The first intercollegiate baseball games were played in the 1850s, but the game’s rise to America’s favorite pastime took place mainly on professional diamonds. Intercollegiate football got its start on November 6, 1869, when Rutgers and Princeton, using rugby rules, fought to a 6–4 Rutgers win. Harvard beat Tufts 1–0 on June 4, 1875, to become the first game to follow modern football rules (though modern scoring came even later). Over the last quarter of the 19th century, the game gained enormous popularity, spreading quickly from its New England and Middle Atlantic origins to colleges and universities throughout the land. All through this period, Walter Camp, who captained Yale’s 1879 team, and others tinkered with rules, mainly adapting rugby to systematize the game and give it a rational order.11 Camp’s innovations as head coach and later master strategist at Yale included the line of scrimmage, the system of downs, the center snap, the seven-man line and four-man backfield, including the new position of quarterback and the yardage markers on the gridiron itself.12 Small wonder that by age 33, Camp was widely acknowledged as the father of American football.
By the 1890s, Thanksgiving Day games in New York were receiving saturation news coverage and drawing crowds in the 40,000 range.13 Gradually, the sport became a national ritual. The historian Ronald A. Smith writes, “The Thanksgiving Day game had combined the educationally elite colleges on the athletic field with the social elite in the stands. The ‘Gilded Age’ in American history was seen no more clearly than at the football stadium. . . . Many of the prominent attended the games, from multimillionaires, such as Cornelius Vanderbilt, and state governors, to playwrights and social celebrities such as Mrs. William Whitney.”

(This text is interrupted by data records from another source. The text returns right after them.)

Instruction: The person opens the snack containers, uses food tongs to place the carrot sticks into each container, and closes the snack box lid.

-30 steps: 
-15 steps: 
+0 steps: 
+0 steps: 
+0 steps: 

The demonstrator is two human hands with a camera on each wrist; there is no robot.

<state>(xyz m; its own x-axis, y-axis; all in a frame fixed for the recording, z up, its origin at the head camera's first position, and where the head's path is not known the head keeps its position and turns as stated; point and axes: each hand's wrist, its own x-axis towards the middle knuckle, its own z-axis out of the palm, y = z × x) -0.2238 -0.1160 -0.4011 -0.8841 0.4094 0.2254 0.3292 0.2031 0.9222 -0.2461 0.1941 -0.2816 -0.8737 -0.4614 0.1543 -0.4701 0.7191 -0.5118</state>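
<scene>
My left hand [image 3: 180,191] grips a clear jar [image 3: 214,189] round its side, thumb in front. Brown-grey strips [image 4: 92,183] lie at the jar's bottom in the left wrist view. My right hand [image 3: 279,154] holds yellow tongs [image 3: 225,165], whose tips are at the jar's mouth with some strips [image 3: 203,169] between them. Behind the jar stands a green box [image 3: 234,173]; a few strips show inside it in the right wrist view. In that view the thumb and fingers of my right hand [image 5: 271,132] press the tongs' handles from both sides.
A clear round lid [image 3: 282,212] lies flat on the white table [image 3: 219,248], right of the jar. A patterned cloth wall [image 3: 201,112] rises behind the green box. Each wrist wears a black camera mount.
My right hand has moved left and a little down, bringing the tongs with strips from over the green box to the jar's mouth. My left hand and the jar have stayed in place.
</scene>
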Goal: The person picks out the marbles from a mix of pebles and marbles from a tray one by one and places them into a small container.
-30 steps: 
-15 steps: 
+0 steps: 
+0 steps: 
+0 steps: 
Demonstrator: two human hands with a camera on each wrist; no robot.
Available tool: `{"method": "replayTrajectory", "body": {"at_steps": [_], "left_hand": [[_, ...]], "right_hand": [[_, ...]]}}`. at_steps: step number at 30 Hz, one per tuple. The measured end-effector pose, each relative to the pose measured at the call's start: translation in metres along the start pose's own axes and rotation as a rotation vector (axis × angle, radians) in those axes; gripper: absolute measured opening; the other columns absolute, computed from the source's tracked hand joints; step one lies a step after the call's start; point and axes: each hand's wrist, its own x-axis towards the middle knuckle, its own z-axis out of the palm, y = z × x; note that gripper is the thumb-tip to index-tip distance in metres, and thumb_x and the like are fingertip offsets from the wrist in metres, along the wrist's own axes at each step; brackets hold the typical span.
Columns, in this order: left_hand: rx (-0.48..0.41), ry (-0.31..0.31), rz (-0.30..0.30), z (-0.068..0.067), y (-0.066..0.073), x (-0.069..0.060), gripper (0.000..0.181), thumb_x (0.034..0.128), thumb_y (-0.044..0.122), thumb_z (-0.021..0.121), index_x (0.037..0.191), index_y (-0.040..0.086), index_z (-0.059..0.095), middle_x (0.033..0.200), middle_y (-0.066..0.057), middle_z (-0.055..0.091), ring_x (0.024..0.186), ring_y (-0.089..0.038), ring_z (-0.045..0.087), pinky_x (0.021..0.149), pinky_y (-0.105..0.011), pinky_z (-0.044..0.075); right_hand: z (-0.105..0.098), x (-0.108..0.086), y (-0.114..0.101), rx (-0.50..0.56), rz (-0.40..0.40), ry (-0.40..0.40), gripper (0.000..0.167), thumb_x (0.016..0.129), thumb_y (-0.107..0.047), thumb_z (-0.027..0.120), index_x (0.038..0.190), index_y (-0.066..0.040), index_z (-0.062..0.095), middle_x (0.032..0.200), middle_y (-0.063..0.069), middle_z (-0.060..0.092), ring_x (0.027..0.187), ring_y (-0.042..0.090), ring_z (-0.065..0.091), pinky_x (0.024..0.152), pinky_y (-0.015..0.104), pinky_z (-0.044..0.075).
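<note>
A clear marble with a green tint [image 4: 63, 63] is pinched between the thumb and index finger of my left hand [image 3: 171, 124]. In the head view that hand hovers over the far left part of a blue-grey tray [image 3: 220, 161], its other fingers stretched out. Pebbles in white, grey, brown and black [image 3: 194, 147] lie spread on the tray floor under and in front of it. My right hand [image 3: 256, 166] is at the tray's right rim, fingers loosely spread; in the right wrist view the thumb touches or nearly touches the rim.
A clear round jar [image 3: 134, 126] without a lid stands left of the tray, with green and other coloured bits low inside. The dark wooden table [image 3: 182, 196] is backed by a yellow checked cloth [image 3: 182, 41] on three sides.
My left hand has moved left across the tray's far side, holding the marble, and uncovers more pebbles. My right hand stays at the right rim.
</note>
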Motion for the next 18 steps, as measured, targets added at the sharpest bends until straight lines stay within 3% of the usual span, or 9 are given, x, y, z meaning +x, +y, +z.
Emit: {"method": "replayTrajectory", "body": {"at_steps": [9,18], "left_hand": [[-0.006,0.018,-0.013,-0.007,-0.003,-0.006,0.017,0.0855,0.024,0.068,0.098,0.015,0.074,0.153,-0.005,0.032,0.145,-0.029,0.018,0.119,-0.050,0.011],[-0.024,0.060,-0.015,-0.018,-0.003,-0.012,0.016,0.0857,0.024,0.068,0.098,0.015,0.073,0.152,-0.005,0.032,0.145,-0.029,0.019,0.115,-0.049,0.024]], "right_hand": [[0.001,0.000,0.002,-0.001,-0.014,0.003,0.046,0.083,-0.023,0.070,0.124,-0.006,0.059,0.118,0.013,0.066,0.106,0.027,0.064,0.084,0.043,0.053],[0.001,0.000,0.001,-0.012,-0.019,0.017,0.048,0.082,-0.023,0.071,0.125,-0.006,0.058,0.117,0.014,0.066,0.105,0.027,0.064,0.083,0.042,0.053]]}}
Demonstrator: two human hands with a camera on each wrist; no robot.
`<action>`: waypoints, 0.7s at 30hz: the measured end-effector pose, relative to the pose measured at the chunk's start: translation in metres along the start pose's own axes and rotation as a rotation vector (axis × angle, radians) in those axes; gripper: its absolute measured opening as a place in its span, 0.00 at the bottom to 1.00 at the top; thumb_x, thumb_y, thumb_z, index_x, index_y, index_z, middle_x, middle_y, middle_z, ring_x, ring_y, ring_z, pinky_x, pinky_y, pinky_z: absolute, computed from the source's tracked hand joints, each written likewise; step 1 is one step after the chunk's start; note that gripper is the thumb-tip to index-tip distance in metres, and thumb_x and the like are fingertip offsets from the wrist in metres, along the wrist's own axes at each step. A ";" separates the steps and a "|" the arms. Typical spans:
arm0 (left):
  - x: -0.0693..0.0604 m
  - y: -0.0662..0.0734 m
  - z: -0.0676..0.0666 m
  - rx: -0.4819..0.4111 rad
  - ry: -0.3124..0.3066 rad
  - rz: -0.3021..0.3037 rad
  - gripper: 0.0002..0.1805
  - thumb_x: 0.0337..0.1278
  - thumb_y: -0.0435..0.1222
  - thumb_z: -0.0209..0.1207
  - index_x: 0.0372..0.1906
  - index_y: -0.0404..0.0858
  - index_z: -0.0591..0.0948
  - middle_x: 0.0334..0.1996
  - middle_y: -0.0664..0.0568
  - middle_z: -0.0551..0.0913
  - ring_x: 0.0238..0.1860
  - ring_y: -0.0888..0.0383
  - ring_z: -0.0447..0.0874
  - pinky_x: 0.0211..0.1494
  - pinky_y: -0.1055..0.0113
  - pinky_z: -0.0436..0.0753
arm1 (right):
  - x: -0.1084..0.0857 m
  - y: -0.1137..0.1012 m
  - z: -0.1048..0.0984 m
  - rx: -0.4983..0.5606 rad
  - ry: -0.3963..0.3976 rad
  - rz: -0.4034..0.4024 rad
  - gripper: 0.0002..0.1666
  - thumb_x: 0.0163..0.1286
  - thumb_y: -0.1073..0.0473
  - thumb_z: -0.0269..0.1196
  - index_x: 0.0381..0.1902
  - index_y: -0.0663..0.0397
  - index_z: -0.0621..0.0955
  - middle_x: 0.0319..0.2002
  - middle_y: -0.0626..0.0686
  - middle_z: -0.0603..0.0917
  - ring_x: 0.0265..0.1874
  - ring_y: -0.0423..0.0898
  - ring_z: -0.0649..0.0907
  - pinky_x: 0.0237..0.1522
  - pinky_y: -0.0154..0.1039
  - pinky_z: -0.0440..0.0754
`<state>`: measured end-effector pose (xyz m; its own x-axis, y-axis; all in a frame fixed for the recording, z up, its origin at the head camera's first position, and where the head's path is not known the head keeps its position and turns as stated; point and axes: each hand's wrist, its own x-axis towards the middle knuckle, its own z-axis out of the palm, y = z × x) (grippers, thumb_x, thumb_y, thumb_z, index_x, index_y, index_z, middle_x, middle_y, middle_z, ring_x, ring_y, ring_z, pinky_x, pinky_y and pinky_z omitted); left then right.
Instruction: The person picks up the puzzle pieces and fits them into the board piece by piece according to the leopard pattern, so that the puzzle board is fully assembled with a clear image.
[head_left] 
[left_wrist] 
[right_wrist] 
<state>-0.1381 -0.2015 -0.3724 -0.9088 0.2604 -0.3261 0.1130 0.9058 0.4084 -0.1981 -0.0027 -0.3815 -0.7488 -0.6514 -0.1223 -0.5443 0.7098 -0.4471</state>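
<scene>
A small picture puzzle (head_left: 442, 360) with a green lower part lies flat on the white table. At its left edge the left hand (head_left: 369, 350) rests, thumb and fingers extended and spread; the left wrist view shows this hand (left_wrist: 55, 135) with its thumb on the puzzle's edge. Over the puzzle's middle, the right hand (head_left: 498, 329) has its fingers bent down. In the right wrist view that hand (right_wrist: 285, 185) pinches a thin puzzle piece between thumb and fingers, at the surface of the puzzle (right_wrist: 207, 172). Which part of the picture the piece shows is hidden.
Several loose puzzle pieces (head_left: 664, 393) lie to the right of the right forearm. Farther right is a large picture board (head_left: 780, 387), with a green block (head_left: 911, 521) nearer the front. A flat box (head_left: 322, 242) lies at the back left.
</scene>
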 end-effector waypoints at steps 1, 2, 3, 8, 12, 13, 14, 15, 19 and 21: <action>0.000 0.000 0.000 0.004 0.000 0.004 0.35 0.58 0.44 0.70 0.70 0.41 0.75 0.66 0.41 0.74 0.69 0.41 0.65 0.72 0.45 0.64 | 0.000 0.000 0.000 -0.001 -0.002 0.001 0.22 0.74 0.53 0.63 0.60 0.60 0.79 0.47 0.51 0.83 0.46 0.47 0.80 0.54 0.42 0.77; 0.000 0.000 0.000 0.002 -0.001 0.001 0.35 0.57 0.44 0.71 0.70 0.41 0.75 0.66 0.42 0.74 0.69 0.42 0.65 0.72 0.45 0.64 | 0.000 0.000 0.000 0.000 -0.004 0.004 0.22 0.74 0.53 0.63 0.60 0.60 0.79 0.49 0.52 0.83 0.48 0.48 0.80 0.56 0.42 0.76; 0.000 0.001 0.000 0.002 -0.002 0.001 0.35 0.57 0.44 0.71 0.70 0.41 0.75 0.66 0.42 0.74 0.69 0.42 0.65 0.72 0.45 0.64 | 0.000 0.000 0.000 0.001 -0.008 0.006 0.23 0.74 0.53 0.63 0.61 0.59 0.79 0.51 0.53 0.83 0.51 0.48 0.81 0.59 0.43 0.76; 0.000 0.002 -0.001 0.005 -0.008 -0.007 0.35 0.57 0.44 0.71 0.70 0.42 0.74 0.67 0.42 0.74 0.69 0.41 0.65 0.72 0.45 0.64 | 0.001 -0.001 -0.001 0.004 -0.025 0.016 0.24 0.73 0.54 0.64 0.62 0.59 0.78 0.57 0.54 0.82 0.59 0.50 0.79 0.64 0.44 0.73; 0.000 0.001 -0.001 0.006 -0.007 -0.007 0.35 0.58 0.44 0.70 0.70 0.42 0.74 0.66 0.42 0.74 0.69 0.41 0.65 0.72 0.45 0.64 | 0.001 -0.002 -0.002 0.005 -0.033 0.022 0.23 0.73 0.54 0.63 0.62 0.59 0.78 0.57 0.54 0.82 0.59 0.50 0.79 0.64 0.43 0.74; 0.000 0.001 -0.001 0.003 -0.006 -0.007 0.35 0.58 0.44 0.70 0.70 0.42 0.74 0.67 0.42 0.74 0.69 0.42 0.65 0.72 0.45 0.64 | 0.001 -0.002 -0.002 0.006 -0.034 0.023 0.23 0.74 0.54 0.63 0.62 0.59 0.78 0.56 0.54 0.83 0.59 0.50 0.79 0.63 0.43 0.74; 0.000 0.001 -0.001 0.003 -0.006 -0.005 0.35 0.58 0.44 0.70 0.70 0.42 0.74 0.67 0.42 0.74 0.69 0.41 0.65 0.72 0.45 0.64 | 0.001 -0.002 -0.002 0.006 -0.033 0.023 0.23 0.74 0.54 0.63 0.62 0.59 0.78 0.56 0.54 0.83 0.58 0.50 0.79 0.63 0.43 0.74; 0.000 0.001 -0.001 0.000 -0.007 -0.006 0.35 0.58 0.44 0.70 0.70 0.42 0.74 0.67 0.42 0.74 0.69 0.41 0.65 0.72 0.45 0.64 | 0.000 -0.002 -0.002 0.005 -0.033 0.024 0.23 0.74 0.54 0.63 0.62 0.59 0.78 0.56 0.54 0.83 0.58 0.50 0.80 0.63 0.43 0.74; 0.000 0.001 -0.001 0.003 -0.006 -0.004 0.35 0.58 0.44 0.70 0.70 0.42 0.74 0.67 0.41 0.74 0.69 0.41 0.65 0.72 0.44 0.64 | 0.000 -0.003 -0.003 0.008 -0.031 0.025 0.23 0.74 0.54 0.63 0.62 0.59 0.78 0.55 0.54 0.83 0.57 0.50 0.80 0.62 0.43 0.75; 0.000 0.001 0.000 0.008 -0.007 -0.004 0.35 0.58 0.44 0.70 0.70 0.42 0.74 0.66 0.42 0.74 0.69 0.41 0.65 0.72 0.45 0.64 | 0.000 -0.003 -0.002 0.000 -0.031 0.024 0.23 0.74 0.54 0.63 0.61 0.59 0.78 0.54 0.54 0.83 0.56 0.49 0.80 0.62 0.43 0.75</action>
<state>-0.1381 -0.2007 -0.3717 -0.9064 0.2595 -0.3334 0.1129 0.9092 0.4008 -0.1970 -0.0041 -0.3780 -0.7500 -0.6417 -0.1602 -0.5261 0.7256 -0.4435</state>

By this time, the United States was well on its way toward joining its educational system and popular sports at the hip, a trend that would accelerate dramatically in the century to follow. In contrast, other countries made sports the province of amateur and professional clubs that often played before huge throngs. A major influence in shaping the American system was a new craze for fitness and athleticism advocated as the true path to manliness by such popular figures as Theodore Roosevelt and Walter Camp. The trend took root toward the end of the 19th century, as training in physical education and sports found their way into the curricula of colleges and universities and even secondary schools.14
In 1903, Harvard built the first large stadium using reinforced concrete, and a nationwide boom in stadium construction followed. But now, the game found itself in the grip of its first great scandal over violent extremes on the playing field. In 1905 alone, there were 18 football-related deaths and 159 serious injuries, including concussions, punctured lungs, snapped spinal cords and broken necks.15 In all, 45 players had died since 1900. In 1893, President Grover Cleveland had abolished the annual Army-Navy game after learning that 24 Navy players had been admitted that year to the hospital and that the team had experienced 82 sick days.16 By then, several colleges and universities were threatening to abolish the game. The level of violence in 1905 turned out to be the breaking point; the game’s existence hung by a thread.
At that point, one of football’s greatest enthusiasts intervened to help save the game. That October, President Teddy Roosevelt called representatives of Harvard, Yale and Princeton — the so-called “Big Three” — to a White House luncheon to discuss how to make play safer, “especially by reducing the element of brutality in play,” the Washington Post reported on October 10, 1905.
“Nearly every death may be traced to ‘unnecessary roughness,’” the Post reported. “Most victims had been found unconscious beneath a mass of other players, often kicked in the head or stomach, so as to cause internal injuries or concussion of the brain. . . .” Even so, per the Post account, “Roosevelt liked football and apparently thought being roughed up wasn’t necessarily a bad thing. ‘I believe in outdoor games, and I do not mind in the least that they are rough games, or that those who take part in them are occasionally injured.’” Roosevelt’s view that the football field was a proving ground for the battlefield was validated by the performance of his Rough Riders, many of whom were former football standouts.17 “In life, as in a football game,” he wrote, “the principle to follow is: Hit the line hard; don’t foul and don’t shirk, but hit the line hard!”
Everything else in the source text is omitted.